The fire very quickly almost completely engulfed the building, leaving impressive images of this property in a residential area on the outskirts of Valencia completely engulfed in flames.
The property was built around 15 years ago, during the real estate boom, in which several districts of the city, which has around 800,000 inhabitants, expanded rapidly.
Several experts questioned the possible influence of insulating material applied to the facade on the rapid spread of flames, as occurred in the Grenfell Tower tragedy in London in June 2017, in which 72 people died.
In statements to Valencian regional television A Punt, vice-president of the College of Industrial Technical Engineers of Valencia, Esther Puchades, attributed the fire’s ferocity to a polyurethane coating on the facade, a highly flammable material.
Others pointed to the presence of polyethylene, the same as that used in Grenfell Tower.
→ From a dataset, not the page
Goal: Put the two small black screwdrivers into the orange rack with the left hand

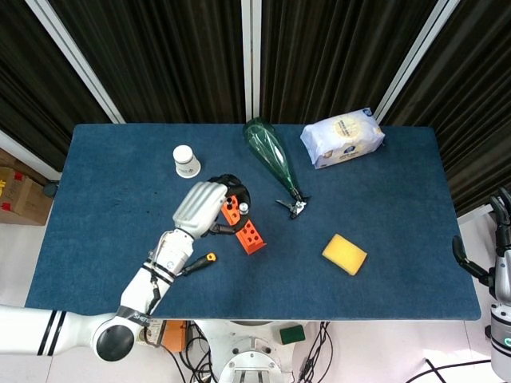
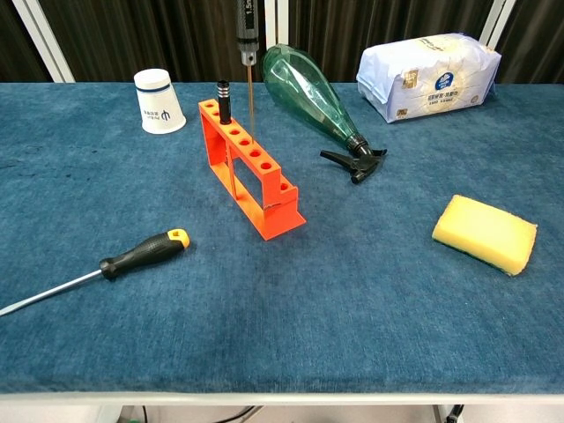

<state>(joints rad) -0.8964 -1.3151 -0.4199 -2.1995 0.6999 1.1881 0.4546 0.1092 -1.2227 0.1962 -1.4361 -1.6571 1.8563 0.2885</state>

According to Valencia City Council Fire Department Delegate Faustino Yanguas, “the possible material that needs to be examined,” along with the strong wind that swept across the city on Thursday afternoon, were key factors in the rapid spread of the fire.
– “Chaos” –
Enormous resources were deployed to combat the formidable flames, including the mobilization of the Military Emergency Unit.
The strong wind that hit Valencia, with gusts of between 50 and 60 km/h at the time of the fire, made extinguishing work difficult, according to the Spanish Meteorological Agency (Aemet).
A woman who owns a flower shop near the burned building told public television TVE that there were scenes of “chaos” with “traffic, police, smoke.”
Another resident of the area explained that the structure burned at an incredible rate: “It was as if the building was made of cork,” he described.
Authorities in this dynamic region of the Spanish Mediterranean ordered three days of official mourning.
In October 2023, a fire in some nightclubs in the neighboring region of Murcia claimed 13 lives and six people are charged.